Tron has been steadily riding an ascending trendline since early April, with recent price action showing a strong bounce from this critical support level.
After completing a corrective phase that tested the trendline support, TRX appears to be regaining bullish momentum as it eyes a potential return to its recent highs.
Ascending Trendline Holds Firm
TRX/USD is currently trading at $0.2677, having bounced convincingly from the confluence of support formed by the long-term ascending trendline lows at $0.2600. This bounce confirms the strength of this support zone and suggests that bulls have successfully defended this critical area, keeping the longer-term uptrend intact.
The cryptocurrency recently experienced a corrective phase after reaching highs of around $0.2981 (the 1.0 Fibonacci level), retracing below several key Fibonacci levels including the 0.382 level at $0.2745 and briefly approaching the key psychological support at $0.2600.
The fact that price has found support precisely at this junction of the ascending trendline is technically significant, as it demonstrates respect for both historical price action and mathematical support levels.
With the bounce now underway, TRX faces immediate resistance at the 0.382 Fibonacci extension level at $0.2745. A decisive break above this level would likely open the path toward the 0.5 level at $0.2796, followed by the 0.618 level at $0.2835. These Fibonacci levels are likely to act as stepping stones on any potential move back toward the recent highs near $0.30.
What’s particularly noteworthy about Tron’s current position is the clean bounce from the ascending trendline without any significant violation. This trendline has supported the price since early April, and each test of this support has been followed by a substantial rally. If this pattern repeats, we could be witnessing the early stages of another leg up in Tron’s ongoing uptrend.
Renewed Bullish Momentum
The technical indicators for Tron are showing improving conditions that support the case for a continuation of the uptrend. The MACD indicator (middle panel) has been declining during the recent correction but now appears to be flattening out and potentially forming a bullish cross. The histogram bars are becoming less negative, suggesting that bearish momentum is weakening and potentially setting up for a shift to bullish momentum.
The stochastic oscillator (lower panel) has reached oversold territory and is now showing signs of turning higher. This reversal from oversold conditions often precedes significant price advances, especially when it occurs at a major support level like the current ascending trendline. A continued move higher in the stochastic would provide further confirmation of renewed bullish momentum.

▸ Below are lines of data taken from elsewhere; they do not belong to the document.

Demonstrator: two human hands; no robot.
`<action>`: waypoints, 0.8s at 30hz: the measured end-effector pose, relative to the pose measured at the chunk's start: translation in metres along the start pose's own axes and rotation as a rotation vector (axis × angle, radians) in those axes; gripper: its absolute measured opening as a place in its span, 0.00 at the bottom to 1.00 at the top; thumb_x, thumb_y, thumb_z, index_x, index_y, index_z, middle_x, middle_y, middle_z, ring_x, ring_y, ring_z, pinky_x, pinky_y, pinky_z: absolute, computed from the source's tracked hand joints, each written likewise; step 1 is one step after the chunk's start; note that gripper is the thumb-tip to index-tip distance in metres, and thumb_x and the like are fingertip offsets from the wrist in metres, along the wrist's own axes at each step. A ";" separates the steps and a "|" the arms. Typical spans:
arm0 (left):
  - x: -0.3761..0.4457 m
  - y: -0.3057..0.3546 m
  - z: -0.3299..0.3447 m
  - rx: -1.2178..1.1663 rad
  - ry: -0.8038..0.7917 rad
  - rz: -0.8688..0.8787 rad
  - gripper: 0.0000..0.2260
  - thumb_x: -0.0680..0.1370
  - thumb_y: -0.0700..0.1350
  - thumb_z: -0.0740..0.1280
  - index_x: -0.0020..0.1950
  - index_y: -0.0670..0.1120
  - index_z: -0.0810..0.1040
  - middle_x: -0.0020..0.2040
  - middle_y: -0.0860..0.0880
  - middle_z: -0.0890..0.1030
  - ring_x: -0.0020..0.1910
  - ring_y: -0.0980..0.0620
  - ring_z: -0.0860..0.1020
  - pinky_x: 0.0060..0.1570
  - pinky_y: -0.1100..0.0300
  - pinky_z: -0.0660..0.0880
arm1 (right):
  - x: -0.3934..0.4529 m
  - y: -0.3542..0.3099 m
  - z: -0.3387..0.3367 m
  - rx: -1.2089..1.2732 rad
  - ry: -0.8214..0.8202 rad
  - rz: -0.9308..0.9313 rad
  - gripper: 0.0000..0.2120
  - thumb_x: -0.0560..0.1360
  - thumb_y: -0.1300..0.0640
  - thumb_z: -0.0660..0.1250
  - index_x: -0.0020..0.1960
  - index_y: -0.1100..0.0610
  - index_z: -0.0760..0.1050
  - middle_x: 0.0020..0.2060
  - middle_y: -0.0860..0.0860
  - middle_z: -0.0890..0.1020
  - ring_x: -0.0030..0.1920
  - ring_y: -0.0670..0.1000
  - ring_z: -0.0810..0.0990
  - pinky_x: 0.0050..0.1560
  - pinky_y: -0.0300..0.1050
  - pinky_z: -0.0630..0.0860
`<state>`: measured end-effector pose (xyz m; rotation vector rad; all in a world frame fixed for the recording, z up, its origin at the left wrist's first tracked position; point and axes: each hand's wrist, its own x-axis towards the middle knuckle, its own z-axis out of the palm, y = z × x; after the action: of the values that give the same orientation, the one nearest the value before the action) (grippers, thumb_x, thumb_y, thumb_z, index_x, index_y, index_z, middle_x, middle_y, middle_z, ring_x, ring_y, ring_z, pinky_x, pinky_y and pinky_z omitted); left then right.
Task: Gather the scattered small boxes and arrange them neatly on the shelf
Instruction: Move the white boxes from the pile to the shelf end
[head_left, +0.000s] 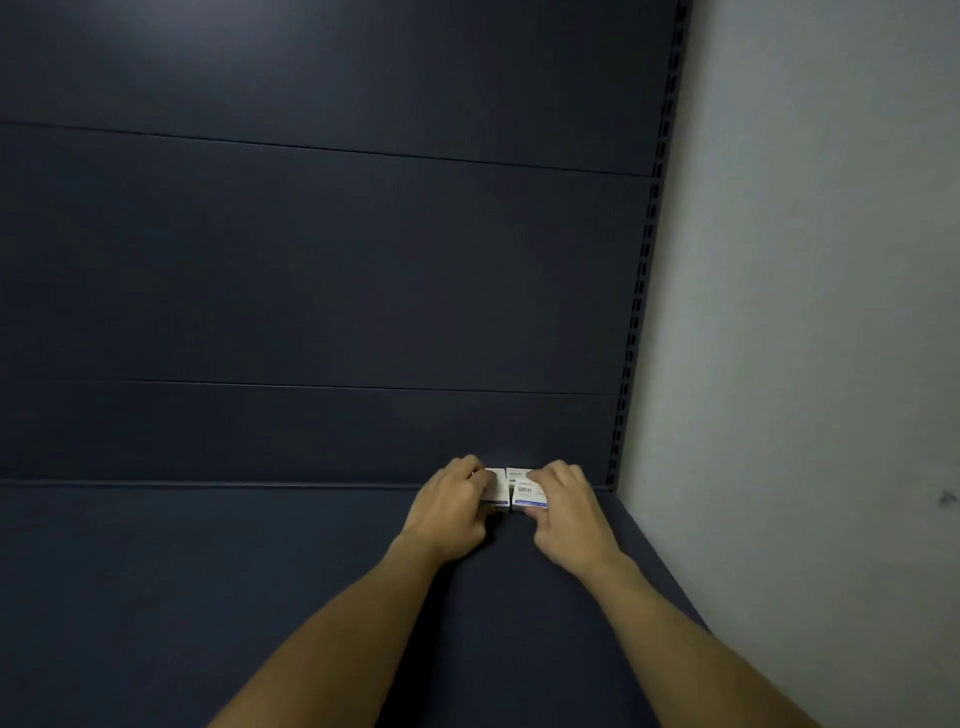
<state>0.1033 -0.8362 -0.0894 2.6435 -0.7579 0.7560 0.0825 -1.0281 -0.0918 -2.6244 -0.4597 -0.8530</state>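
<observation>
Two small white boxes (511, 489) side by side on the dark shelf (260, 571), pushed right up against the back panel (311, 286), probably to start a tidy row. Left hand (451, 512) curled round the left box, right hand (566, 512) curled round the right one, fingers over the tops, thumbs at the front. Boxes tucked between the two hands, touching or nearly so.

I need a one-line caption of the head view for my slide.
Two hands, left hand and right hand, hold two small white boxes side by side at the back of a dark shelf.
</observation>
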 end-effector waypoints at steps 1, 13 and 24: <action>0.000 -0.001 0.002 0.000 0.017 -0.005 0.17 0.75 0.45 0.68 0.64 0.45 0.78 0.57 0.51 0.75 0.54 0.50 0.73 0.56 0.55 0.74 | 0.003 0.002 0.003 0.016 0.006 -0.007 0.21 0.72 0.60 0.72 0.64 0.57 0.75 0.54 0.49 0.75 0.53 0.50 0.71 0.59 0.45 0.73; 0.006 -0.007 0.015 0.016 0.016 0.024 0.17 0.77 0.49 0.66 0.64 0.45 0.79 0.58 0.51 0.75 0.54 0.49 0.73 0.57 0.54 0.72 | 0.014 0.018 0.015 0.185 0.053 0.053 0.20 0.71 0.65 0.72 0.62 0.56 0.77 0.54 0.47 0.74 0.53 0.47 0.70 0.57 0.39 0.70; 0.005 -0.007 0.016 0.028 -0.005 0.009 0.19 0.80 0.51 0.64 0.69 0.46 0.76 0.61 0.51 0.72 0.57 0.50 0.67 0.60 0.54 0.72 | 0.014 0.025 0.016 0.227 0.053 0.090 0.21 0.71 0.66 0.72 0.62 0.57 0.78 0.53 0.46 0.74 0.53 0.46 0.69 0.56 0.33 0.64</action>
<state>0.1169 -0.8390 -0.1002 2.6701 -0.7661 0.7680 0.1113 -1.0405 -0.1008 -2.3898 -0.3958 -0.7901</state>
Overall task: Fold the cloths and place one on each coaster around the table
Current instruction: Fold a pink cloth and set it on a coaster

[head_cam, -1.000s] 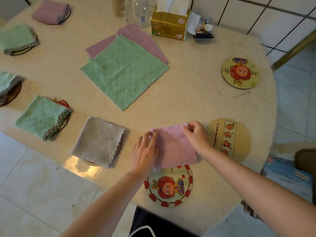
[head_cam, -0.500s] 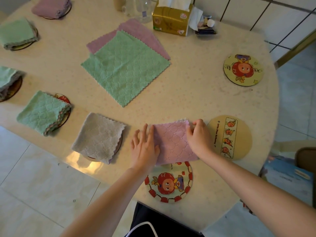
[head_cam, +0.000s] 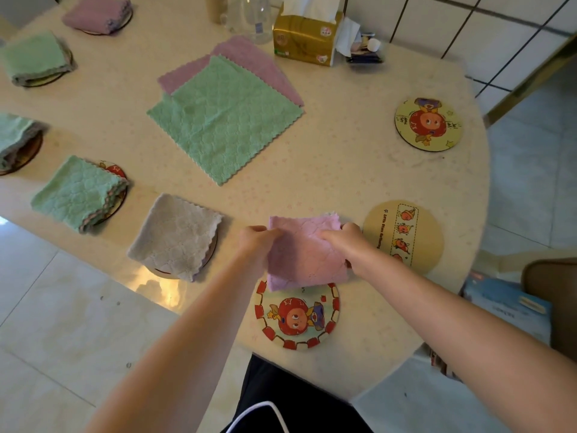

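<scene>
A folded pink cloth point(head_cam: 304, 254) is held just above the near table edge, its lower edge over a red-bordered cartoon coaster point(head_cam: 296, 317). My left hand point(head_cam: 257, 239) pinches its left side and my right hand point(head_cam: 346, 242) grips its right side. A tan coaster point(head_cam: 412, 235) lies bare to the right, and a yellow cartoon coaster point(head_cam: 428, 124) lies farther back right. Mid-table, an unfolded green cloth point(head_cam: 224, 117) lies over an unfolded pink cloth point(head_cam: 259, 60). Folded cloths cover coasters along the left: grey point(head_cam: 176, 237), green point(head_cam: 78, 193), green point(head_cam: 14, 137), green point(head_cam: 34, 59), pink point(head_cam: 96, 14).
A gold tissue box point(head_cam: 307, 39), a clear bottle point(head_cam: 253, 17) and small items point(head_cam: 363, 50) stand at the table's back edge. The cream table point(head_cam: 359, 170) curves round at the right. A blue box point(head_cam: 505, 307) and a brown seat point(head_cam: 552, 295) sit beside it.
My hands went from pressing the folded pink cloth flat on the table to gripping its sides and lifting it, drawing it toward the red-bordered coaster.
</scene>
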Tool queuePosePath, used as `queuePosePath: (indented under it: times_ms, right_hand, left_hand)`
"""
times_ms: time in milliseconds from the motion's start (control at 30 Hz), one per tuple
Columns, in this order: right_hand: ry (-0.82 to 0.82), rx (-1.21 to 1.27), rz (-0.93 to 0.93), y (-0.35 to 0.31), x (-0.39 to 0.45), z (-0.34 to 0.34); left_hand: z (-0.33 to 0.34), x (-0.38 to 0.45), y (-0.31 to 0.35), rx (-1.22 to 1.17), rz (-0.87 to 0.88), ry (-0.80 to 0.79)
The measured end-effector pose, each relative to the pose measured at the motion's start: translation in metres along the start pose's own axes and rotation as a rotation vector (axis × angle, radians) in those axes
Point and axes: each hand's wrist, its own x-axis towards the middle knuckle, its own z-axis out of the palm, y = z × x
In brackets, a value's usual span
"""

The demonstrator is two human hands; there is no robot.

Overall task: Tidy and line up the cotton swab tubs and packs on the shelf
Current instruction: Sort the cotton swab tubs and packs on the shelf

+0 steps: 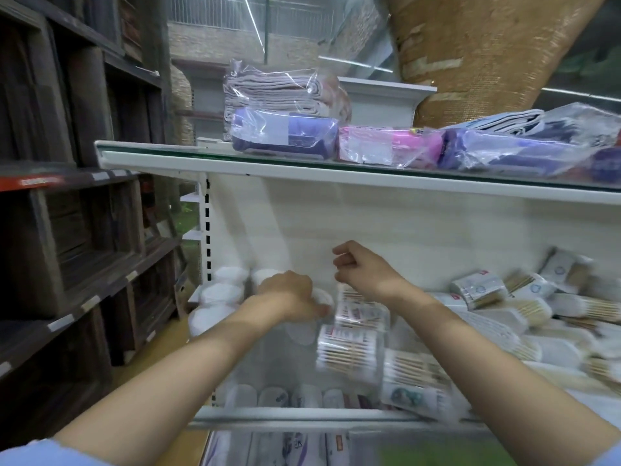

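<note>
Okay, head view only, and it's blurry low down. Your left hand is down on the shelf, fingers curled over a white tub at the back; the grip looks closed on it, though blur hides the fingertips. Your right hand is raised just above a roll pack, fingers curled in a loose fist, and I can't tell if it pinches anything. Hands are near each other, not touching.

More white tubs stand in a column at the shelf's far left, against the perforated upright. A second roll pack sits just in front of the first, wooden sticks showing through the wrap. A third pack lies tilted beside it toward the front edge. Right of your right forearm, a loose heap of swab packs lies at mixed angles, some stacked on others. Small round tubs line up along the front rail, blurred.

Above, the top shelf carries bagged goods: a purple pack, folded cloth in plastic on top of it, a pink pack beside it, and more purple bags to the right. Dark wooden shelving stands at left. Light blue sleeves show at the bottom corners.
</note>
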Motion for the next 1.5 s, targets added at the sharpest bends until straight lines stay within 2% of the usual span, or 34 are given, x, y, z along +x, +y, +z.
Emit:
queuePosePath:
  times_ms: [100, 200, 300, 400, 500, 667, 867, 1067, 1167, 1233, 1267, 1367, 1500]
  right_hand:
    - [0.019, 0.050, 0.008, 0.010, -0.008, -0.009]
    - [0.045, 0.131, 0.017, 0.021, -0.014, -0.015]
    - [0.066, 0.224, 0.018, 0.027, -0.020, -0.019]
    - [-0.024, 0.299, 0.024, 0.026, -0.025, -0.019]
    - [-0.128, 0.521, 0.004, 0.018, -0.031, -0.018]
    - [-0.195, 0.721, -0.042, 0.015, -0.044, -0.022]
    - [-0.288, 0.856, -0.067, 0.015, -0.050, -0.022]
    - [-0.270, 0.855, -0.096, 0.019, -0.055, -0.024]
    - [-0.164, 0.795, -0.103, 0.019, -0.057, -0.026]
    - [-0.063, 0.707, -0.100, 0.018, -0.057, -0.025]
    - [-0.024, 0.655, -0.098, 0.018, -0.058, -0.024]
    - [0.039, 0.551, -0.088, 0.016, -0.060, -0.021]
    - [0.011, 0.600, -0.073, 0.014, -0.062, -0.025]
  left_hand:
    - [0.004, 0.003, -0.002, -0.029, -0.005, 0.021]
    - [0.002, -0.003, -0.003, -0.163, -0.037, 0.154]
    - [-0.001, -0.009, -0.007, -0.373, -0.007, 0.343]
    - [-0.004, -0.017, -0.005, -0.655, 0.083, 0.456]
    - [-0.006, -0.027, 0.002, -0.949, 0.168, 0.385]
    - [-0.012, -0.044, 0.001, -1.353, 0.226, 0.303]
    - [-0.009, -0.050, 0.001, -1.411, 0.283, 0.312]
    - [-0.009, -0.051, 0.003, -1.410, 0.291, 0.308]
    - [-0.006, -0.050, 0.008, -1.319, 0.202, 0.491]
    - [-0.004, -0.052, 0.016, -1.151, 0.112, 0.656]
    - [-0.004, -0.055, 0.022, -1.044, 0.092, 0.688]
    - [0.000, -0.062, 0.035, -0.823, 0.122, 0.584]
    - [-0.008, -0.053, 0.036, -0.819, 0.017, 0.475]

The moving average configuration remains supportive of the overall uptrend. Both the 50-day moving average (red line) and the 200-day moving average (blue line) are sloping upward, with the 50 SMA above the 200 SMA, forming what traders call a “golden cross” formation.
This moving average alignment is typically associated with strong uptrends. Additionally, both moving averages are now converging near the ascending trendline, potentially creating a triple support zone that could be very difficult for bears to break.